A recent open-source project on GitHub, Get It, offers a new solution for learning from PDF documents. It’s not just a simple text summarizer; instead, it aims to transform static PDFs (like textbooks and research papers) into an interactive, quantifiable learning map, helping users make the deep leap from reading to understanding.
Core Feature: From PDF to Interactive Knowledge Map
Get It’s core feature is the deep analysis of text-based PDF documents. After a user imports a file, the application automatically identifies key concepts in the text and highlights them in the original content. Unlike traditional reading software, clicking on these concepts prompts the system to call an AI model to generate various forms of visual aids, such as 3D scenes, 2D animations, mathematical formula derivations, or function graphs, making abstract knowledge concrete.
At the same time, Get It builds a complete knowledge graph based on the document’s content. This graph visually displays the internal logic and hierarchical relationships between concepts, helping learners build a structured understanding of the knowledge system and quickly identify their weak areas.

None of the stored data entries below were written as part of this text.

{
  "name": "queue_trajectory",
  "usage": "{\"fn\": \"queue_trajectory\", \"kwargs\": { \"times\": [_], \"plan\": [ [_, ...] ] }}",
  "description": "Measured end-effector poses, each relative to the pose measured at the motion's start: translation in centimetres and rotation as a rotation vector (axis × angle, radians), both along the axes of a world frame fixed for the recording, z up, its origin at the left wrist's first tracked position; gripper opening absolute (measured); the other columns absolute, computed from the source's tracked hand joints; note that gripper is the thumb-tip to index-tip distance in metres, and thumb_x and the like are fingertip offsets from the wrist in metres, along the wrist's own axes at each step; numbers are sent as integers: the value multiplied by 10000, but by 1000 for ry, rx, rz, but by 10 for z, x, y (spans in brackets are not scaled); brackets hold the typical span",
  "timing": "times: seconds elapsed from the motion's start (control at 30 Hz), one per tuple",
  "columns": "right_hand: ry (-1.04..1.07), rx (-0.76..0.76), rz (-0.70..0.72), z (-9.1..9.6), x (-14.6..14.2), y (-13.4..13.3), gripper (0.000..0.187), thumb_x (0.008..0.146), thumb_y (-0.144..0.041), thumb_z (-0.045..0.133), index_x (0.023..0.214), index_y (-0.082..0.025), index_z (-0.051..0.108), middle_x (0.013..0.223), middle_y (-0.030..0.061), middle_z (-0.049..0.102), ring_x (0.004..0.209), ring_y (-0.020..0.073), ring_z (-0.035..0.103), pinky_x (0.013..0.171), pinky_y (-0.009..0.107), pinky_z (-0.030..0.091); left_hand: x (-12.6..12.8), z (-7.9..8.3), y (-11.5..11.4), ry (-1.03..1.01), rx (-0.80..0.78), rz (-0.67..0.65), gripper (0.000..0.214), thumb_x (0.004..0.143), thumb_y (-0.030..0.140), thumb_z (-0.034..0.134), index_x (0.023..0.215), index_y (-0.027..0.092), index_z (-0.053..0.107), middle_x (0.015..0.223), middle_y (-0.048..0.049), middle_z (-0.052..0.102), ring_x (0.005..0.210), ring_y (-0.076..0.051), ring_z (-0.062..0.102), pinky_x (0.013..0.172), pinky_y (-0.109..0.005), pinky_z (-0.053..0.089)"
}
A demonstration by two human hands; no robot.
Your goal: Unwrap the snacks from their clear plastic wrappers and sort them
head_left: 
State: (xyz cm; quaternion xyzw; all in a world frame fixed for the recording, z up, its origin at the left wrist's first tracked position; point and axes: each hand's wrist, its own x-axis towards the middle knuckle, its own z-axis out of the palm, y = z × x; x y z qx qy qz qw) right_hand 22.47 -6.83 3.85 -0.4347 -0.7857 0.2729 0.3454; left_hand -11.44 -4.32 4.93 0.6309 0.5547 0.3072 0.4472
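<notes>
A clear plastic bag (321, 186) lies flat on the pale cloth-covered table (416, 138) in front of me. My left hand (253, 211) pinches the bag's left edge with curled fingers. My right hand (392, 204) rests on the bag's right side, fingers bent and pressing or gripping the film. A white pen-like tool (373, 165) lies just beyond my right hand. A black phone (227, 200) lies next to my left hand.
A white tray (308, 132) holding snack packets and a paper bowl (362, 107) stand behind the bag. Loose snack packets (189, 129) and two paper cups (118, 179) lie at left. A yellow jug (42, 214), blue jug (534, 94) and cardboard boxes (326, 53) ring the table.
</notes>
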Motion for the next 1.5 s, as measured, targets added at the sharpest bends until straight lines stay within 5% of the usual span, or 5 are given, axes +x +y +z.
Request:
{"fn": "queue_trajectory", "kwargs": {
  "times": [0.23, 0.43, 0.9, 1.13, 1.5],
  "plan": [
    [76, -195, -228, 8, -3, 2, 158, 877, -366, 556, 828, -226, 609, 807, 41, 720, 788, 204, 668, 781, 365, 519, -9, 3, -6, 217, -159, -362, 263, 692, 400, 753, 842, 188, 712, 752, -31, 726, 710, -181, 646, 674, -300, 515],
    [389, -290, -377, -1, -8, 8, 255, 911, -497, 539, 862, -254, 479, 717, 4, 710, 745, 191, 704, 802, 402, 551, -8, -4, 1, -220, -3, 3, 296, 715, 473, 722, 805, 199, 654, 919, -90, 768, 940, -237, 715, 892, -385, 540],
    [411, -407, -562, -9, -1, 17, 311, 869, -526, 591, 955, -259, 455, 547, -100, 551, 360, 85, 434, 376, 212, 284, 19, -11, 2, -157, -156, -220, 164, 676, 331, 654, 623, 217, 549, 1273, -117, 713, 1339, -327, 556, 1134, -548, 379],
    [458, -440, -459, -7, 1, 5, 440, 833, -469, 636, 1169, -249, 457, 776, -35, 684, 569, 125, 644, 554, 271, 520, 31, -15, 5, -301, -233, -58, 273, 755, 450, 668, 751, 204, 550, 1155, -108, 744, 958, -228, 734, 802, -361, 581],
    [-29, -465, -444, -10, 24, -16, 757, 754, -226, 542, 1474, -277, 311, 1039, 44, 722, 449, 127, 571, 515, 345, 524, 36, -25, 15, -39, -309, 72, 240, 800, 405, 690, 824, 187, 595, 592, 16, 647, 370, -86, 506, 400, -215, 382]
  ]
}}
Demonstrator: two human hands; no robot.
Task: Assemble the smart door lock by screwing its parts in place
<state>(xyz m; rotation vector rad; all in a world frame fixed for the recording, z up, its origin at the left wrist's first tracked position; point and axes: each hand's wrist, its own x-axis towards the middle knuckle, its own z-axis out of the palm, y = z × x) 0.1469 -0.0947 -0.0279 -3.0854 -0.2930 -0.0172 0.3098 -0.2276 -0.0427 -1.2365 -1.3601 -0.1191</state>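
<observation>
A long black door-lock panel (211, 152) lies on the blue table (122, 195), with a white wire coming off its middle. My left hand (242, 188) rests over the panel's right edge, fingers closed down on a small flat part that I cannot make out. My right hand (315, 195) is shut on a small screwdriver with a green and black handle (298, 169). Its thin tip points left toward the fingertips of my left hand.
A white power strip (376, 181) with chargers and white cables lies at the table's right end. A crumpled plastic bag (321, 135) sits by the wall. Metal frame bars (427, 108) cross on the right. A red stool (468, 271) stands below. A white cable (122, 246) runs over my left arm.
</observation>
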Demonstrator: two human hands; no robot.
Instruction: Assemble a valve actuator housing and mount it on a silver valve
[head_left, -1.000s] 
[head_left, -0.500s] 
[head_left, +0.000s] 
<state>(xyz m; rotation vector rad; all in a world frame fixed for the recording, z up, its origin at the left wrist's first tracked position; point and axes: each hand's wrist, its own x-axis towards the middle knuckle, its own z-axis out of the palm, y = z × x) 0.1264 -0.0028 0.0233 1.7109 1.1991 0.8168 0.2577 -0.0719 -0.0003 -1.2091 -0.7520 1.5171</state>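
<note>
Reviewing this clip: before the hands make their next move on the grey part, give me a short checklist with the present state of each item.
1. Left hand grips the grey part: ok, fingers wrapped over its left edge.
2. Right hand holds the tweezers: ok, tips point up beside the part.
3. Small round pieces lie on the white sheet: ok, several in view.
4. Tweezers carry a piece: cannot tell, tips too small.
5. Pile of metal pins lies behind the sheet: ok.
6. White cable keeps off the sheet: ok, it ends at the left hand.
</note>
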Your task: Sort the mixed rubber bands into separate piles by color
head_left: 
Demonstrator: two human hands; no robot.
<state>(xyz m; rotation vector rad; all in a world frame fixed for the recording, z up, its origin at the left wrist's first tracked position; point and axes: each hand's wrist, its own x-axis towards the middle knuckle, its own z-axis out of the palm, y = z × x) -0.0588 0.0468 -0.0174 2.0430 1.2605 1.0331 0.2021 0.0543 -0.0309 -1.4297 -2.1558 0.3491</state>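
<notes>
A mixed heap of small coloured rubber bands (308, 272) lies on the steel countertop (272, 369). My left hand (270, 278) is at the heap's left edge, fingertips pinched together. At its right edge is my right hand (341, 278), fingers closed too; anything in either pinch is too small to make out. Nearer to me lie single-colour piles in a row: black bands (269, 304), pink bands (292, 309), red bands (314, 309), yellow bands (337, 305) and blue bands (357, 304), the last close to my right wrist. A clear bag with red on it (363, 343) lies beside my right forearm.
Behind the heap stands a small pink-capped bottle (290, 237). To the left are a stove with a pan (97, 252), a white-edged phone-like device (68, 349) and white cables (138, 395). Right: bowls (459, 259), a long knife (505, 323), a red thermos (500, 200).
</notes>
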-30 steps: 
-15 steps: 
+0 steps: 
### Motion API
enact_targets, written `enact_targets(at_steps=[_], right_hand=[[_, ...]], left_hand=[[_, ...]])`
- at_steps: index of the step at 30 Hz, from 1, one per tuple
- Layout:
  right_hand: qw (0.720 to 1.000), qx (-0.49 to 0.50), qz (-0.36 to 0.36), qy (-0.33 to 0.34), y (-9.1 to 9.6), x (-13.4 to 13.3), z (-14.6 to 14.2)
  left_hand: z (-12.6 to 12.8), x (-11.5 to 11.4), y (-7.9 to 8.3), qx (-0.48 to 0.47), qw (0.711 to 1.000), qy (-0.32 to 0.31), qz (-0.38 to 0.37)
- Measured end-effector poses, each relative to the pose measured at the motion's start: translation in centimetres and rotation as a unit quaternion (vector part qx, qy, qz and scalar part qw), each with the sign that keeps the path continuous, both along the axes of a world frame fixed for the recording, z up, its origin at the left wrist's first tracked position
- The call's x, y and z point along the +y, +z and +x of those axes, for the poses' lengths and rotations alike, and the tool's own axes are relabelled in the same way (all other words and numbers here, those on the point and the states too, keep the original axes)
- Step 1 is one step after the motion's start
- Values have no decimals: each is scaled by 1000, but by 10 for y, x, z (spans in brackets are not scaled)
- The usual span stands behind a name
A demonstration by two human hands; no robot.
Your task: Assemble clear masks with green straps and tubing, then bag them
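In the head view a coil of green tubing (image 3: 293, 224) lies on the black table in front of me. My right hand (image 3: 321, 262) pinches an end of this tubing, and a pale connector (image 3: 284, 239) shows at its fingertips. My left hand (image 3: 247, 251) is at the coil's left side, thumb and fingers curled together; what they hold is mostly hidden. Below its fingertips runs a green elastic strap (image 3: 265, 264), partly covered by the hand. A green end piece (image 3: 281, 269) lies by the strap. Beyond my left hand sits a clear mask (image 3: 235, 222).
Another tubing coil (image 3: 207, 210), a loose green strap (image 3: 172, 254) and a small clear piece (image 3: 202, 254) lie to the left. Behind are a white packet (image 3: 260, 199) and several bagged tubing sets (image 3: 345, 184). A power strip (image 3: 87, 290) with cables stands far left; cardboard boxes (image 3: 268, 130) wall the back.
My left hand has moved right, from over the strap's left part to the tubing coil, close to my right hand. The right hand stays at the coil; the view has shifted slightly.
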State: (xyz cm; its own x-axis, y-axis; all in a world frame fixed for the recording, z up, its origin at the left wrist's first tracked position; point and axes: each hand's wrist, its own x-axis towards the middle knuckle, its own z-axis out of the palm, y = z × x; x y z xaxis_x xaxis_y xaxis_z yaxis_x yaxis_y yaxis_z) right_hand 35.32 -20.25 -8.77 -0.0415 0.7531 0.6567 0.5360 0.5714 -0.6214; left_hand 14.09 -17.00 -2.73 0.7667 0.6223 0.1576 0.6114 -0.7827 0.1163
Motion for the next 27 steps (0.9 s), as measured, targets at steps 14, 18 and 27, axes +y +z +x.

Multi-dimensional Interactive Exercises: Beyond Traditional Q&A
To promote active learning and knowledge internalization, Get It integrates four different interactive exercise modes. In addition to the standard ‘Chat’ Q&A function, it provides ‘Flashcards’ for memory consolidation and ‘Quizzes’ (multiple-choice questions) for self-assessment.
A major highlight of the tool is the introduction of ‘Feynman Mode.’ This mode applies the principles of the ‘Feynman Technique,’ requiring the user to explain a concept to the AI in their own words, while the AI acts as a novice who keeps asking follow-up questions. This ‘learn by teaching’ design effectively tests whether the user truly understands the material, guiding them toward deeper thinking and expression.
Gamified Assessment and Quantified Learning Progress
Get It introduces a quantitative assessment system to track user learning progress. After each exercise, the system evaluates the user’s performance on related concepts across four dimensions—memory, comprehension, structure, and application—on a scale of 0 to 100.
This scoring system is designed to only increase, never decrease. This positive feedback gamification strategy aims to encourage continuous learning. Compared to vague progress trackers like ‘read 30 pages today,’ this multi-dimensional, quantifiable feedback provides a more precise and motivating progress indicator for scenarios like exam preparation and research.
Technical Architecture and Data Privacy Considerations
Technically, Get It is a cross-platform desktop application supporting macOS, Windows, and Linux, giving it broad accessibility. Its AI functions rely on the user’s own OpenAI account (via ChatGPT or API Key) and can be integrated using the Codex CLI tool. This design makes it clear that costs and rate limits are determined by the user’s personal account.
The project team emphasizes the importance of data privacy. All processed documents, learning records, and user data are stored locally on the user’s computer, without passing through any of Get It’s proprietary servers, ensuring user data privacy and security. Users should also note that the current version does not yet support scanned or image-only PDFs, and processing very long documents may consume significant time and API credits.